### [PROMPT]
What is needed here is each entry reproduced exactly, without its pictures.

Start of Block

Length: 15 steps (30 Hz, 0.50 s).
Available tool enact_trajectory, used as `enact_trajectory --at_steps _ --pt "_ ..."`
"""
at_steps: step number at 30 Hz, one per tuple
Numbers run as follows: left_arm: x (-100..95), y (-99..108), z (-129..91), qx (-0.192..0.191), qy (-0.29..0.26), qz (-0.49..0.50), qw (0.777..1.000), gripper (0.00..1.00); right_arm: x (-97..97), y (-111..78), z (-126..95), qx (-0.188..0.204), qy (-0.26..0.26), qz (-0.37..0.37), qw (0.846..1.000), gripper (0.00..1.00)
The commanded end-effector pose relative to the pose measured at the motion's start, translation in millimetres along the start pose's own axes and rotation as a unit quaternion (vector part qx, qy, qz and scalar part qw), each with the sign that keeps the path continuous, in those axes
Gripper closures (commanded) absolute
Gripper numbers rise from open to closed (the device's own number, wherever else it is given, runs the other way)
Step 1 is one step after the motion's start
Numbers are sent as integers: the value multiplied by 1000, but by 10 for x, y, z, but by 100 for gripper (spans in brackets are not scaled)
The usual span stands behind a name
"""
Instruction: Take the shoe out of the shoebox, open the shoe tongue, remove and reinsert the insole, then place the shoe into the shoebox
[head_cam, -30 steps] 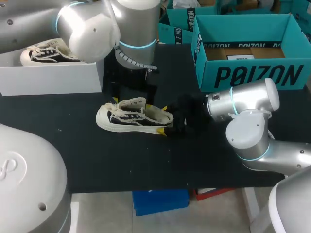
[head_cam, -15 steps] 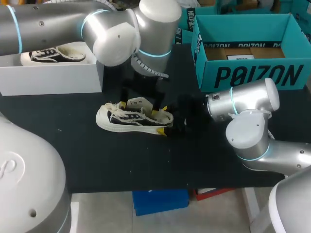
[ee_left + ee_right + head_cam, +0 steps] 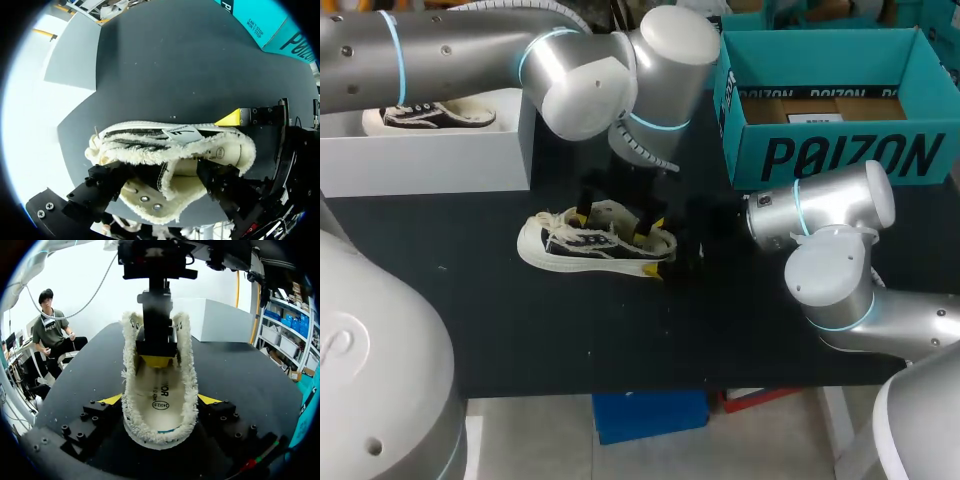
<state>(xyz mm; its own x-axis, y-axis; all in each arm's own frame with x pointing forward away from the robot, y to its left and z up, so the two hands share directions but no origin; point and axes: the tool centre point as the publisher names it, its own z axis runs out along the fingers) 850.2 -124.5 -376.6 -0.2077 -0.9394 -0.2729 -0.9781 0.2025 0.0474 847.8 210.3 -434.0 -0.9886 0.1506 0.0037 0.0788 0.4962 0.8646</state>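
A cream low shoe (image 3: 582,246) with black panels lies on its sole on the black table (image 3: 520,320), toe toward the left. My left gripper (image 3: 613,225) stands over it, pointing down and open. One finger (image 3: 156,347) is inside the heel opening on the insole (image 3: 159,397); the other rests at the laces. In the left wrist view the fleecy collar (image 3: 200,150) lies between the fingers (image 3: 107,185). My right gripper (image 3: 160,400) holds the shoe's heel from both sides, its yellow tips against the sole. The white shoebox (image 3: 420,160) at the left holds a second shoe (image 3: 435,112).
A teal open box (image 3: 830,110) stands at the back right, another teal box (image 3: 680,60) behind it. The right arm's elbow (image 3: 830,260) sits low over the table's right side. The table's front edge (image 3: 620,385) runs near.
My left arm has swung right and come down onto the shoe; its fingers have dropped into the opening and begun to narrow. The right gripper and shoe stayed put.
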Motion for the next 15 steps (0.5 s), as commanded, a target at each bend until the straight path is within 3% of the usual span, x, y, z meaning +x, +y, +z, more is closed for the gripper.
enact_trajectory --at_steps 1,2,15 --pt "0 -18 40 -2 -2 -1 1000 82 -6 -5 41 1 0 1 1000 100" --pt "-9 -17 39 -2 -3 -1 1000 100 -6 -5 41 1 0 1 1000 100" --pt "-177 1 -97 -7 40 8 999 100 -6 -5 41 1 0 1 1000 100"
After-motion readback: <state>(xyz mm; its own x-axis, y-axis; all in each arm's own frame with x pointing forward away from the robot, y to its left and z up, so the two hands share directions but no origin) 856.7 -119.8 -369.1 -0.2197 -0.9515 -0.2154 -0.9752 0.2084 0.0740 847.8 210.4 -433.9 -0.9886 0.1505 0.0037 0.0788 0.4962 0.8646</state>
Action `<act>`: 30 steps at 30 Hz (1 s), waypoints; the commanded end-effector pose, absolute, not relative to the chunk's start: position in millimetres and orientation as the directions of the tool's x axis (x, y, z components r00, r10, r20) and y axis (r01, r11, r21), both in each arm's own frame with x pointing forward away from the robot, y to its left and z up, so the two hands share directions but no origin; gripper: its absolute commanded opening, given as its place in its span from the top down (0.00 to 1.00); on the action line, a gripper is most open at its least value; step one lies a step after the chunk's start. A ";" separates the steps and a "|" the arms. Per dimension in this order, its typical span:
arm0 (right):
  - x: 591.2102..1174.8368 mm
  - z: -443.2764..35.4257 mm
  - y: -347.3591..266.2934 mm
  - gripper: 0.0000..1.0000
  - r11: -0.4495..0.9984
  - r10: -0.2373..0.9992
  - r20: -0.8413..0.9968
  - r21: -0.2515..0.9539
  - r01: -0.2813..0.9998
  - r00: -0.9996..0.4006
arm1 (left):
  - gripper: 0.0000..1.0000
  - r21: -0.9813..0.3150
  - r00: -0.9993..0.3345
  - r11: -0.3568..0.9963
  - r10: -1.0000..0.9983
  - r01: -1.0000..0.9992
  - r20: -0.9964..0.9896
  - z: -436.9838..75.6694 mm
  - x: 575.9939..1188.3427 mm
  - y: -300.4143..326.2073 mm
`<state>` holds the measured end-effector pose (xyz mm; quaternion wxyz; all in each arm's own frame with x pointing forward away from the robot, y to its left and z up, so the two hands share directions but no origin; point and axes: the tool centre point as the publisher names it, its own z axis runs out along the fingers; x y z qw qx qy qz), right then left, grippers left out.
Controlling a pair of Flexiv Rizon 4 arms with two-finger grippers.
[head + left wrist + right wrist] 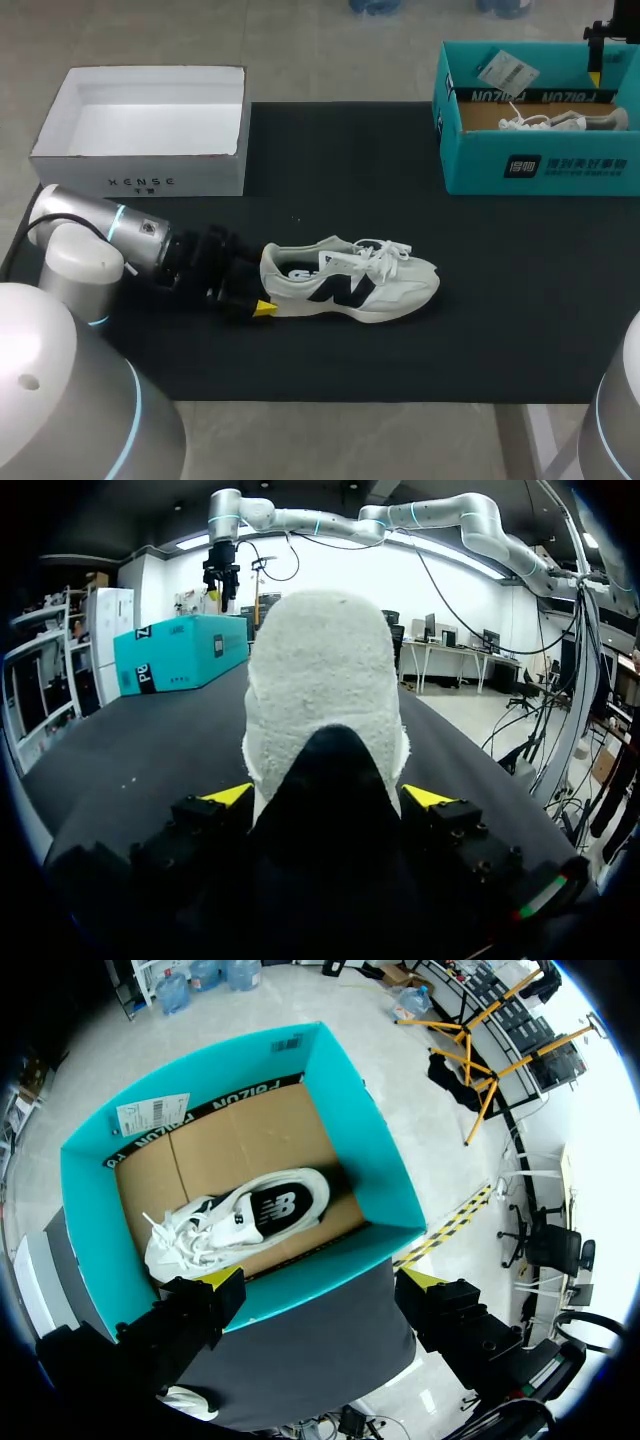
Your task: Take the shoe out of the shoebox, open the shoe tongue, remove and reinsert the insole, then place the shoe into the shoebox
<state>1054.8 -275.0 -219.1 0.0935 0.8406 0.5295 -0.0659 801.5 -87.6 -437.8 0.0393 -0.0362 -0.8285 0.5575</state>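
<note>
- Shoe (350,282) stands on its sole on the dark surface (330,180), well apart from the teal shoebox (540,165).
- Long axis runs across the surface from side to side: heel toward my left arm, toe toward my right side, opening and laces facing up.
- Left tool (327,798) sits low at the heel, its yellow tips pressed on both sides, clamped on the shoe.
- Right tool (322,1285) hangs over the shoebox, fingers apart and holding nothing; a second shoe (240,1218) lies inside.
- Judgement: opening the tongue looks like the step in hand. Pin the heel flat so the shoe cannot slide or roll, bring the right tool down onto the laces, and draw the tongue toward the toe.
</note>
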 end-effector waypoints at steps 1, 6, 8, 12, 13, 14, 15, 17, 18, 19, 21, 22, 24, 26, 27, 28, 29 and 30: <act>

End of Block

### [SOLUTION FOR THIS EXERCISE]
Length: 15 steps (30 Hz, 0.50 s).
Available tool enact_trajectory, used as `enact_trajectory --at_steps _ --pt "_ ..."`
"""
at_steps: step number at 30 Hz, one per tuple
Numbers run as follows: left_arm: x (-100..95), y (-99..108), z (-129..91), qx (-0.192..0.191), qy (-0.29..0.26), qz (-0.49..0.50), qw (0.777..1.000), gripper (0.00..1.00); right_arm: x (-97..97), y (-111..78), z (-126..95), qx (-0.188..0.204), qy (-0.26..0.26), qz (-0.37..0.37), qw (0.846..1.000), gripper (0.00..1.00)
The commanded end-effector pose relative to the pose measured at the motion's start, translation in millimetres along the start pose's own axes and rotation as a unit quaternion (vector part qx, qy, qz and scalar part qw), each with the sign that keeps the path continuous, in those axes
Gripper closures (commanded) absolute
Gripper numbers rise from open to closed (the device's own number, wherever else it is given, runs the other way)
Step 1 is one step after the motion's start
Numbers are sent as integers: the value multiplied by 1000, but by 10 for x, y, z, but by 100 for gripper (spans in brackets are not scaled)
The usual span stands behind a name
"""
Instruction: Take the shoe out of the shoebox, open the shoe tongue, remove and reinsert the insole, then place the shoe into the shoebox
[head_cam, -30 steps] 
[head_cam, -15 steps] 
[ee_left + ee_right + head_cam, +0 steps] 
<state>(xyz mm; its own x-axis, y-axis; all in each arm's own frame with x pointing forward away from the robot, y to its left and z up, so the two hands share directions but no origin; point and axes: the tool centre point as the publisher names it, its own z axis runs out along the fingers) 850.2 -124.5 -376.6 -0.2077 -0.9394 -0.2729 -0.9781 0.2025 0.0474 847.8 210.3 -434.0 -0.9886 0.1506 0.0037 0.0788 0.4962 0.8646</state>
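A cream low shoe (image 3: 582,246) with black panels lies on its sole on the black table (image 3: 520,320), toe toward the left. My left gripper (image 3: 613,225) stands over it, pointing down and open. One finger (image 3: 156,347) is inside the heel opening on the insole (image 3: 159,397); the other rests at the laces. In the left wrist view the fleecy collar (image 3: 200,150) lies between the fingers (image 3: 107,185). My right gripper (image 3: 160,400) holds the shoe's heel from both sides, its yellow tips against the sole. The white shoebox (image 3: 420,160) at the left holds a second shoe (image 3: 435,112).
A teal open box (image 3: 830,110) stands at the back right, another teal box (image 3: 680,60) behind it. The right arm's elbow (image 3: 830,260) sits low over the table's right side. The table's front edge (image 3: 620,385) runs near.
My left arm has swung right and come down onto the shoe; its fingers have dropped into the opening and begun to narrow. The right gripper and shoe stayed put.
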Motion for the next 15 steps (0.5 s), as commanded, a target at each bend until the straight path is within 3% of the usual span, x, y, z meaning +x, +y, +z, more is closed for the gripper.
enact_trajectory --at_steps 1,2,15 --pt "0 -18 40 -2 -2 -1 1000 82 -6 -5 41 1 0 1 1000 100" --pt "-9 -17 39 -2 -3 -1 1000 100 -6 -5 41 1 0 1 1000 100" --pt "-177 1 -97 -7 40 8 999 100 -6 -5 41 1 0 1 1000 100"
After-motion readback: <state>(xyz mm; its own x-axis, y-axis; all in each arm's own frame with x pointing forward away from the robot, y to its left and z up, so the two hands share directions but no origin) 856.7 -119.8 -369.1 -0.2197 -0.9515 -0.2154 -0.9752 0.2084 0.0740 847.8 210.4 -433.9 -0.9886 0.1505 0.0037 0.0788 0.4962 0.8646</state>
Action `<act>`: 30 steps at 30 Hz (1 s), waypoints; the commanded end-effector pose, absolute, not relative to the chunk's start: position in millimetres and orientation as the directions of the tool's x axis (x, y, z components r00, r10, r20) and y axis (r01, r11, r21), both in each arm's own frame with x pointing forward away from the robot, y to its left and z up, so the two hands share directions but no origin; gripper: its absolute commanded opening, given as its place in its span from the top down (0.00 to 1.00); on the action line, a gripper is most open at its least value; step one lies a step after the chunk's start. A ";" separates the steps and a "|" the arms. Per dimension in this order, its typical span:
arm0 (right):
  - x: 591.2102..1174.8368 mm
  - z: -443.2764..35.4257 mm
  - y: -347.3591..266.2934 mm
  - gripper: 0.0000..1.0000
  - r11: -0.4495..0.9984
  - r10: -0.2373..0.9992
  - r20: -0.8413..0.9968
  - r21: -0.2515..0.9539
  - r01: -0.2813..0.9998
  - r00: -0.9996..0.4006
arm1 (left):
  - gripper: 0.0000..1.0000
  - r21: -0.9813..0.3150
  - r00: -0.9993..0.3345
  - r11: -0.3568..0.9963
  - r10: -1.0000..0.9983
  - r01: -1.0000..0.9992
  - r20: -0.9964..0.9896
  - z: -436.9838..75.6694 mm
  - x: 575.9939..1188.3427 mm
  - y: -300.4143..326.2073 mm
`<state>` holds the measured end-effector pose (xyz mm; quaternion wxyz; all in each arm's own frame with x pointing forward away from the robot, y to its left and z up, so the two hands share directions but no origin; point and axes: the tool centre point as the publisher names it, its own z axis runs out along the fingers; x y z qw qx qy qz), right then left, grippers left out.
Controlling a pair of Flexiv Rizon 4 arms with two-finger grippers.
[head + left wrist + right wrist] 
Your task: Take the shoe out of the shoebox, open the shoe tongue, remove and reinsert the insole, then place the shoe into the shoebox
<state>1054.8 -275.0 -219.1 0.0935 0.8406 0.5295 -0.0659 801.5 -87.6 -437.8 0.0393 -0.0362 -0.8285 0.5575</state>
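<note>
- Shoe (350,282) stands on its sole on the dark surface (330,180), well apart from the teal shoebox (540,165).
- Long axis runs across the surface from side to side: heel toward my left arm, toe toward my right side, opening and laces facing up.
- Left tool (327,798) sits low at the heel, its yellow tips pressed on both sides, clamped on the shoe.
- Right tool (322,1285) hangs over the shoebox, fingers apart and holding nothing; a second shoe (240,1218) lies inside.
- Judgement: opening the tongue looks like the step in hand. Pin the heel flat so the shoe cannot slide or roll, bring the right tool down onto the laces, and draw the tongue toward the toe.
</note>
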 end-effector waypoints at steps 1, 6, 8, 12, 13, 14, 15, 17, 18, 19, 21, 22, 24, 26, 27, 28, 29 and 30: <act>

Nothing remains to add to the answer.